BRUXELLES — Alors que des milliers de civils fuient la capitale iranienne, Téhéran, en plein conflit, le parti écologiste flamand (Groen) demande au gouvernement belge la mise en place immédiate d’un système de demande de visa en ligne. Le parti juge « absurde » et mortel d’obliger des personnes à se rendre physiquement dans une ambassade située en zone de guerre.
« Demander aux gens d’affronter la mort »
Selon les réglementations actuelles, toute personne sollicitant un visa humanitaire ou un regroupement familial en Belgique doit se présenter physiquement à l’ambassade de Belgique à Téhéran. Face aux déplacements massifs de population et aux bombardements, le député fédéral Matti Vandemaele appelle à un changement radical de procédure.
« Demander aux gens de se rendre à l’ambassade de Téhéran pour leur demande de visa, c’est leur demander d’affronter la mort », a déclaré M. Vandemaele. « Rendre ces demandes possibles en ligne est le strict minimum que nous puissions faire pour protéger ceux qui tentent d’échapper à la violence. »
Une nécessité juridique et humanitaire
La proposition des Verts se concentre sur deux groupes prioritaires :
- Le regroupement familial : Les partenaires et enfants mineurs de ressortissants belges ayant le droit légal de rejoindre leur famille.
- Les visas humanitaires : Les personnes présentant un risque particulier pour des raisons médicales ou humanitaires extrêmes.
Le parti Groen soutient que l’introduction de la demande devrait toujours être possible par voie numérique. Cette position s’aligne sur la jurisprudence de la Cour de justice de l’Union européenne, qui s’est déjà prononcée contre l’exigence systématique d’une présence physique lors du dépôt de la demande, particulièrement dans des contextes de haute insécurité.

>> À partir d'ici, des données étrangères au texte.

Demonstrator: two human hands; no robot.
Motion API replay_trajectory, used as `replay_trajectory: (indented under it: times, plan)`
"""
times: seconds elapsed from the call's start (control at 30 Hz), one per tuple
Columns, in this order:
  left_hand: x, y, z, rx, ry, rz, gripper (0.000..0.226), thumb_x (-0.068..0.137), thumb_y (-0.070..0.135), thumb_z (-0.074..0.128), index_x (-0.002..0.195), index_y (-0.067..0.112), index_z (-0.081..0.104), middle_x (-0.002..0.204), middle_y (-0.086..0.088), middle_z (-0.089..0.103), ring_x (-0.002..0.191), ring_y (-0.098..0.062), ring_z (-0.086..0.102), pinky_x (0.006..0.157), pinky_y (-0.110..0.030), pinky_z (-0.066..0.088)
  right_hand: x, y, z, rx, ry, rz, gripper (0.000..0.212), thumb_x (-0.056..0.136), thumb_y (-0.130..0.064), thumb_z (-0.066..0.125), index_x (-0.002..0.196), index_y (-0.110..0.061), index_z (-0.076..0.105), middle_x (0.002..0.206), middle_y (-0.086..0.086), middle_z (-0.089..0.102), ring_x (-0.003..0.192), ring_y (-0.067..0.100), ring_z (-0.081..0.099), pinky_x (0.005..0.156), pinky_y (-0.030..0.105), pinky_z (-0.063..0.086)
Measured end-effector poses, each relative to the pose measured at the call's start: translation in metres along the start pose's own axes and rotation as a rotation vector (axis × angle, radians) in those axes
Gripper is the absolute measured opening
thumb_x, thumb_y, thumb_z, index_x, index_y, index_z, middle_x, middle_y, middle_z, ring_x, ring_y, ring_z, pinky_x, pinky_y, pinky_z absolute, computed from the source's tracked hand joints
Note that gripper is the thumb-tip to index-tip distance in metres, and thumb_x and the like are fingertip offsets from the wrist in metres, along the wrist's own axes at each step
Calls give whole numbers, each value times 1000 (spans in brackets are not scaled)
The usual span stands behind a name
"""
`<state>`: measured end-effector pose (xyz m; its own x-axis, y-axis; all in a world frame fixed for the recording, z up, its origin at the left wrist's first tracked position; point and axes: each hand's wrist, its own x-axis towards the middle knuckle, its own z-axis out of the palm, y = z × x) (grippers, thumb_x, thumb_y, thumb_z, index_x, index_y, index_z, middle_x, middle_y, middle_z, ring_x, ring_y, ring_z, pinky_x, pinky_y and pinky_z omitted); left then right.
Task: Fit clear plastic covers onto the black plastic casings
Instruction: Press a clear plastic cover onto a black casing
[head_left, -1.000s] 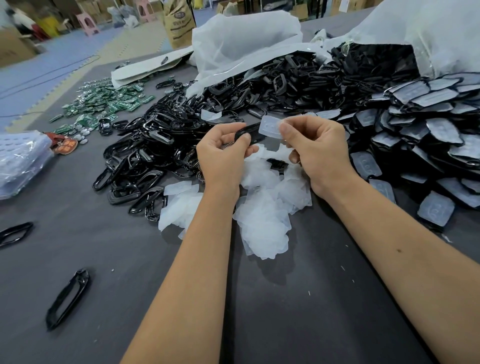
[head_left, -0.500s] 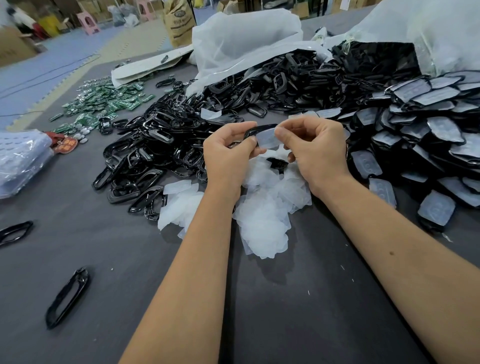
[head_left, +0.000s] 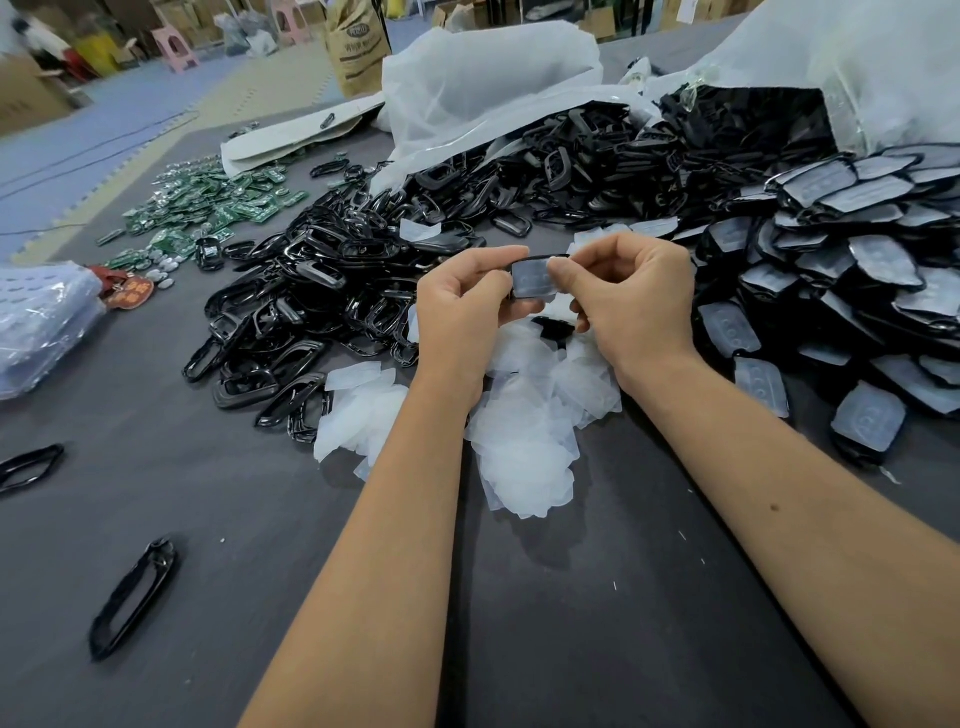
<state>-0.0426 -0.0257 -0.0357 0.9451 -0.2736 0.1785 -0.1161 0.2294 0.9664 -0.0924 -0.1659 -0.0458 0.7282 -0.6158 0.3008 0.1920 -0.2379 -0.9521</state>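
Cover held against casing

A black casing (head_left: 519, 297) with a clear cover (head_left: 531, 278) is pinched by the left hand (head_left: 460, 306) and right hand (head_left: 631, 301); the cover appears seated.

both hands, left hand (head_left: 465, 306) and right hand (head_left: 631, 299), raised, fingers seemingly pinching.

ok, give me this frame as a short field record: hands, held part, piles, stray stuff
left hand: left hand grips the black casing from its left end
right hand: right hand pinches the clear cover against the casing
cover state: lying in the casing frame; full seating cannot be told
supply, casings: empty black casings, left of the hands
supply, covers: loose clear covers, under the wrists
finished: covered casings, right
other: green circuit boards, far left
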Motion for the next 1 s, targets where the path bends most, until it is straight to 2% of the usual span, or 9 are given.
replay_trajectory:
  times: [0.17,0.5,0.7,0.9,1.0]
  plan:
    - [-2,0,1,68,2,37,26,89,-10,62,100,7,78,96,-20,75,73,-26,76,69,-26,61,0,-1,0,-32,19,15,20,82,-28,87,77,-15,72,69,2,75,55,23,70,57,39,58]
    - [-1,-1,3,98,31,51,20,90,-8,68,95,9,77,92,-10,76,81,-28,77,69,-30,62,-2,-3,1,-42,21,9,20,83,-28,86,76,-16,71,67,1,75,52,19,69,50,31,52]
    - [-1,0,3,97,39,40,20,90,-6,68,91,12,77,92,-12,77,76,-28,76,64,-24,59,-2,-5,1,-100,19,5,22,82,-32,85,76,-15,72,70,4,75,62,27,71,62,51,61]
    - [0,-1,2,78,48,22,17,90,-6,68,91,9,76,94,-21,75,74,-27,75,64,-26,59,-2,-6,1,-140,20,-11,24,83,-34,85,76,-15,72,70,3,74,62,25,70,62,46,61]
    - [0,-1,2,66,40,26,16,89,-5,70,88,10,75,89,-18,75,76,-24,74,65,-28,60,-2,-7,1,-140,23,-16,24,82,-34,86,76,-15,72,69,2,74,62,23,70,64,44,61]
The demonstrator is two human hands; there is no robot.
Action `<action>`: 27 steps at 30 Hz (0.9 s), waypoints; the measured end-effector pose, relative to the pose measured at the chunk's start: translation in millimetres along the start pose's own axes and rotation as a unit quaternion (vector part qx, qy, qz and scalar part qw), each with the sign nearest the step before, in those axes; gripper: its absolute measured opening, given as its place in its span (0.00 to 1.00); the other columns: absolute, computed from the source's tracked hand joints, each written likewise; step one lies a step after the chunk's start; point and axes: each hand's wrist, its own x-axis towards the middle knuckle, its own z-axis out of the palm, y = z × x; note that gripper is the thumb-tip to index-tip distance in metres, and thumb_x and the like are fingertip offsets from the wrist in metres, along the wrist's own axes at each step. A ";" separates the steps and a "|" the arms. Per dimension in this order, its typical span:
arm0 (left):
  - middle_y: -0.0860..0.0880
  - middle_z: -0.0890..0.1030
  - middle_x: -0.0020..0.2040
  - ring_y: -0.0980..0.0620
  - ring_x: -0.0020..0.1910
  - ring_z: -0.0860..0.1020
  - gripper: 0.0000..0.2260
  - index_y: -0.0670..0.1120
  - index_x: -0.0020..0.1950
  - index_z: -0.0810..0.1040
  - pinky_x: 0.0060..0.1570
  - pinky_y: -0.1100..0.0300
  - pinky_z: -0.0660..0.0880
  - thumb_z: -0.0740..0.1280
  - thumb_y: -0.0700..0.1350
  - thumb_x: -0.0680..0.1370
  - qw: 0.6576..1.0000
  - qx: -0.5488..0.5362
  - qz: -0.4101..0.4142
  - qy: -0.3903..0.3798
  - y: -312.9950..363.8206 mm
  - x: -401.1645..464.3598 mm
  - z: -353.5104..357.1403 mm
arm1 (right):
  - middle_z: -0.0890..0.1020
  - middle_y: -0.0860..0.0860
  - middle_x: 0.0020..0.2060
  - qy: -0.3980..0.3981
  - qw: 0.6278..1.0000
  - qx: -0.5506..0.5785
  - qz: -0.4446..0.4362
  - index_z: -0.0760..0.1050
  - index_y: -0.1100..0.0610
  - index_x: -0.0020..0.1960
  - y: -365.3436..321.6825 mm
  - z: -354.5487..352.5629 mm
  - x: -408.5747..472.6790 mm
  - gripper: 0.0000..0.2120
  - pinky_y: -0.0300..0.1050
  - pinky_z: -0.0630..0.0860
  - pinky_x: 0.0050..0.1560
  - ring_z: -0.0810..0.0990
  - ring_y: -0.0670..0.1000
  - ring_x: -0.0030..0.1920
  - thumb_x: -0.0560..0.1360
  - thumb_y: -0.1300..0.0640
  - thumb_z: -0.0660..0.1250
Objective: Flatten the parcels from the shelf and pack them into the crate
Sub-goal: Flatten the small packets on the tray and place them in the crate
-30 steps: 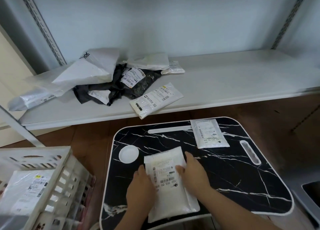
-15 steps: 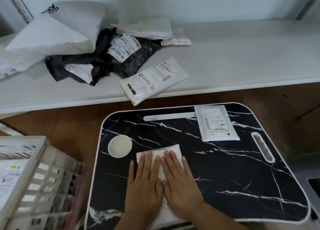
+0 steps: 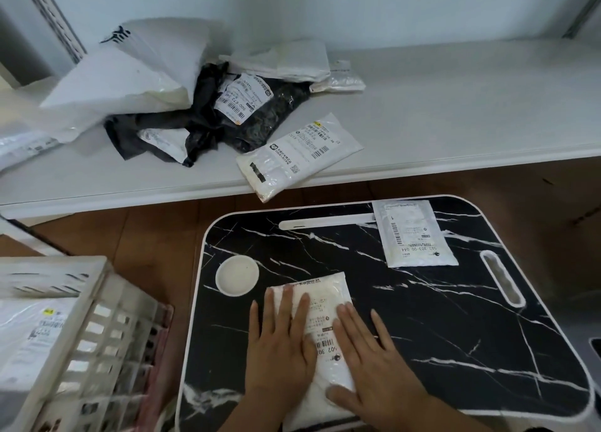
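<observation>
White plastic parcel (image 3: 325,305), labelled face up, lies on the black marble-patterned lap table (image 3: 439,350), near its front edge. Left hand (image 3: 279,344) and right hand (image 3: 367,357) rest palm-down on either side of the label, fingers spread flat and gripping nothing; both simply press. The parcel looks soft and lightly padded, likely light, with a smooth film that may slip under a dry palm. It should yield to pressure and spring back a little if air is trapped inside. For lifting, the long side edges seem the best hold, thumb under and fingers over, since the middle would sag. A second white parcel (image 3: 413,236) lies flat at the table's far edge. The crate (image 3: 81,327), at the left on the floor, already holds a parcel. More parcels, white and black, sit heaped on the shelf (image 3: 455,113) behind.
</observation>
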 end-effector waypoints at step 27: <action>0.49 0.83 0.52 0.55 0.49 0.81 0.15 0.43 0.58 0.80 0.49 0.66 0.77 0.74 0.42 0.73 0.819 -0.552 -0.157 -0.022 -92.8 -31.6 -206.1 | 0.86 0.54 0.43 0.034 0.732 0.632 0.251 0.82 0.62 0.49 -94.2 -174.0 74.9 0.10 0.50 0.78 0.49 0.83 0.55 0.45 0.70 0.59 0.75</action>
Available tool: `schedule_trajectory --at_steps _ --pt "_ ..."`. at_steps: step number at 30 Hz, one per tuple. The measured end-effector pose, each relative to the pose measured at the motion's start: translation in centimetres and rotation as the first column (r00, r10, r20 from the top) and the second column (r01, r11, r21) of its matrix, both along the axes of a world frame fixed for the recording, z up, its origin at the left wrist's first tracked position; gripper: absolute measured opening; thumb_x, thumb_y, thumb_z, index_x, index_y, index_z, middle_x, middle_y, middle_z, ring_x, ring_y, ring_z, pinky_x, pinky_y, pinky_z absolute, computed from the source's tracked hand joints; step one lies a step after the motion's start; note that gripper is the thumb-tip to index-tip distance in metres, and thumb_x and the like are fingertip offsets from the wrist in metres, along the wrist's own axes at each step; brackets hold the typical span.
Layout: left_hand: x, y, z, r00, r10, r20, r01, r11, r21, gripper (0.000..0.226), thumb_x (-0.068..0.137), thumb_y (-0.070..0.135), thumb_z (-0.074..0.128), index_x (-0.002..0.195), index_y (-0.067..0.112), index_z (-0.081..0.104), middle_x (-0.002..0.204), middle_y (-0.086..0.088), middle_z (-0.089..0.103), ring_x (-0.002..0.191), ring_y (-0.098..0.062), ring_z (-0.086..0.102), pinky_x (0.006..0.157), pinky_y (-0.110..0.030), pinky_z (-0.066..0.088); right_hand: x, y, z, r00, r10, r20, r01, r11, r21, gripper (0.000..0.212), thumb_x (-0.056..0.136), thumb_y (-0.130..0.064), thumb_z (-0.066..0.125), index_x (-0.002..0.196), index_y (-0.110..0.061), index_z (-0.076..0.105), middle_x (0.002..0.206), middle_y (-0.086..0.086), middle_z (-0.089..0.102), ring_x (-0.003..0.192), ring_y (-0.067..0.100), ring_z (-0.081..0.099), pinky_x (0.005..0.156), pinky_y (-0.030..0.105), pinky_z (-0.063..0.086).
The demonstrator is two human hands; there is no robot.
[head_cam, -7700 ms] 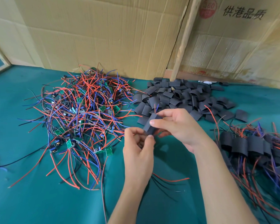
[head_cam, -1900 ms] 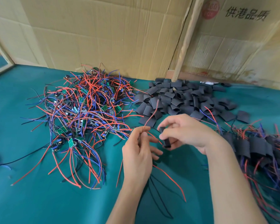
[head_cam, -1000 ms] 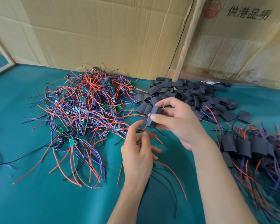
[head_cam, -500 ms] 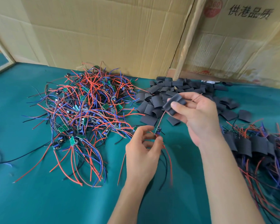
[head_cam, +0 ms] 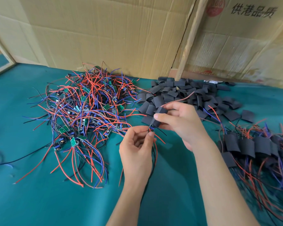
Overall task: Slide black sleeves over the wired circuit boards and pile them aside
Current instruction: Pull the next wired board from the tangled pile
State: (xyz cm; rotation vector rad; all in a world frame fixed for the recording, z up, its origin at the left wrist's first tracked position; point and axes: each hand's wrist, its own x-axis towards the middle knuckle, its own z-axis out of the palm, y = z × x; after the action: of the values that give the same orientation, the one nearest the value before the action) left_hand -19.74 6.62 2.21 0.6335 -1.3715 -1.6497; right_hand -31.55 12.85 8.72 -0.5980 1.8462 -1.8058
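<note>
Black sleeve (head_cam: 158, 117) pinched in R hand (head_cam: 180, 123), L hand (head_cam: 137, 147) fingers pinching board's wires (head_cam: 155, 144)

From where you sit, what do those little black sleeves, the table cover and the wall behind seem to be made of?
Black sleeves: probably thin matte plastic or rubber tubing; they lie flattened and bend easily.
Table cover: looks like teal cloth, dull and softly creased.
Wall: corrugated cardboard, brown, with fold lines and printed characters.
</note>
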Motion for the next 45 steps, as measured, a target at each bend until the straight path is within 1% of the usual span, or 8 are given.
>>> schedule_trajectory --at_steps 10,20,26,32,37,41,43,45 --pt "0.1 -0.1 -0.1 0.997 -0.046 -0.066 0.048 0.998 0.035 0.017 0.093 -0.004 0.066 0.093 0.012 0.063 0.079 -0.005 0.074 0.074 -0.020 0.072 0.073 -0.022 0.055 0.5 -0.1 0.0 0.983 0.078 0.165 -0.075 0.997 -0.028 0.011 0.090 -0.002 0.073 0.097 -0.003 0.065 0.087 0.017 0.077 0.076 0.034 0.075 0.074 0.042 0.064" --pt "0.0 0.0 -0.2 0.997 -0.078 0.004 0.078 0.997 -0.011 0.013 0.100 0.002 0.059 0.092 0.012 0.058 0.078 -0.008 0.073 0.067 -0.022 0.067 0.063 -0.020 0.049 0.5 0.6 0.3 0.978 0.162 0.135 -0.170 0.984 0.052 0.008 0.093 -0.004 0.070 0.099 0.000 0.067 0.097 0.028 0.075 0.081 0.036 0.074 0.079 0.044 0.064" --pt "0.1 0.0 0.0 0.994 -0.058 0.088 0.059 0.998 0.002 0.021 0.097 0.006 0.065 0.099 0.017 0.047 0.069 -0.007 0.074 0.061 -0.026 0.072 0.056 -0.027 0.053 0.6 0.5 0.4 0.966 0.252 0.051 -0.257 0.956 0.138 0.004 0.093 -0.001 0.068 0.097 -0.002 0.069 0.087 0.017 0.074 0.071 0.026 0.073 0.064 0.031 0.060" --pt "0.2 0.5 0.2 0.972 -0.158 0.171 0.172 0.982 -0.074 0.013 0.098 0.016 0.064 0.095 0.022 0.053 0.063 -0.007 0.071 0.050 -0.024 0.066 0.051 -0.026 0.048 0.0 1.9 1.0 0.949 0.314 0.015 -0.310 0.928 0.208 0.018 0.093 -0.002 0.069 0.109 0.004 0.068 0.087 0.016 0.075 0.073 0.026 0.070 0.069 0.035 0.061" --pt "0.4 0.5 0.7 0.976 -0.186 0.114 0.188 0.982 -0.002 0.003 0.098 0.015 0.062 0.096 0.013 0.062 0.076 -0.007 0.074 0.062 -0.018 0.069 0.054 -0.022 0.050 -2.7 6.9 3.6 0.992 0.055 -0.112 -0.011 0.933 0.361 0.015 0.083 0.000 0.076 0.098 -0.004 0.077 0.076 0.011 0.076 0.056 0.016 0.068 0.053 0.030 0.061" --pt "0.2 0.0 0.4 0.995 0.042 0.088 -0.046 0.998 0.046 0.015 0.096 -0.003 0.056 0.090 0.009 0.060 0.074 -0.007 0.070 0.059 -0.014 0.063 0.055 -0.023 0.050 -4.1 15.8 5.8 0.978 -0.102 -0.182 0.201 0.687 0.698 0.018 0.070 -0.027 0.088 0.085 -0.020 0.080 0.085 0.008 0.079 0.080 0.023 0.073 0.070 0.036 0.056" --pt "0.1 0.1 0.3 0.990 0.110 0.084 -0.114 0.992 0.044 0.017 0.095 -0.004 0.054 0.087 0.010 0.059 0.073 -0.006 0.069 0.058 -0.014 0.062 0.055 -0.023 0.050 -4.3 18.1 6.7 0.918 -0.130 -0.374 0.373 0.601 0.707 0.042 0.060 -0.046 0.084 0.079 -0.010 0.076 0.089 0.021 0.076 0.082 0.028 0.072 0.076 0.043 0.058" --pt "0.0 0.3 0.3 0.987 0.144 0.075 -0.149 0.987 0.057 0.020 0.095 -0.004 0.053 0.084 0.013 0.058 0.071 -0.005 0.068 0.057 -0.014 0.062 0.053 -0.023 0.049 -4.7 18.1 7.9 0.833 -0.139 -0.536 0.487 0.646 0.589 0.073 0.046 -0.073 0.073 0.082 -0.010 0.073 0.093 0.022 0.074 0.068 0.006 0.069 0.067 0.021 0.057"
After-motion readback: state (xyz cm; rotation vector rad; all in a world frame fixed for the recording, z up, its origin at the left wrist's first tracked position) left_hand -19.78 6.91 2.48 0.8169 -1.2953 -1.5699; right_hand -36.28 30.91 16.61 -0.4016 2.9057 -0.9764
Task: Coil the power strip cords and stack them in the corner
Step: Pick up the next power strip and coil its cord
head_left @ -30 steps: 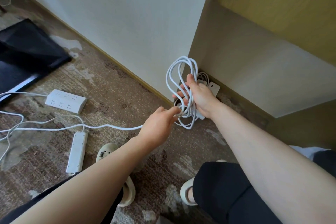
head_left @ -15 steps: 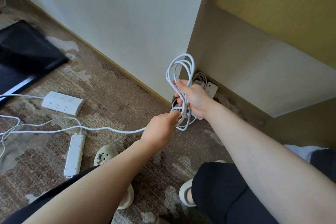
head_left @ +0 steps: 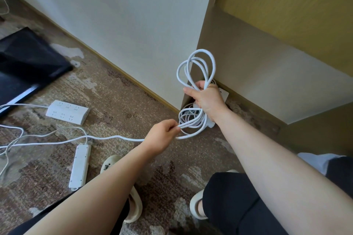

Minimiser les risques en zone de conflit
Si le parti reconnaît qu’une présentation physique peut s’avérer nécessaire à une étape ultérieure de la procédure (pour la vérification des liens familiaux ou l’identification), il insiste pour que ces déplacements soient réduits au strict minimum.
« Nous voulons surtout que ces mouvements soient limités, d’autant plus lorsque les bombes tombent aux alentours de l’ambassade », a conclu Matti Vandemaele.
Les Verts flamands appellent désormais le ministère des Affaires étrangères à moderniser ses services consulaires pour répondre à la réalité du conflit de 2026, afin que la bureaucratie ne devienne pas une condamnation à mort pour ceux qui cherchent refuge.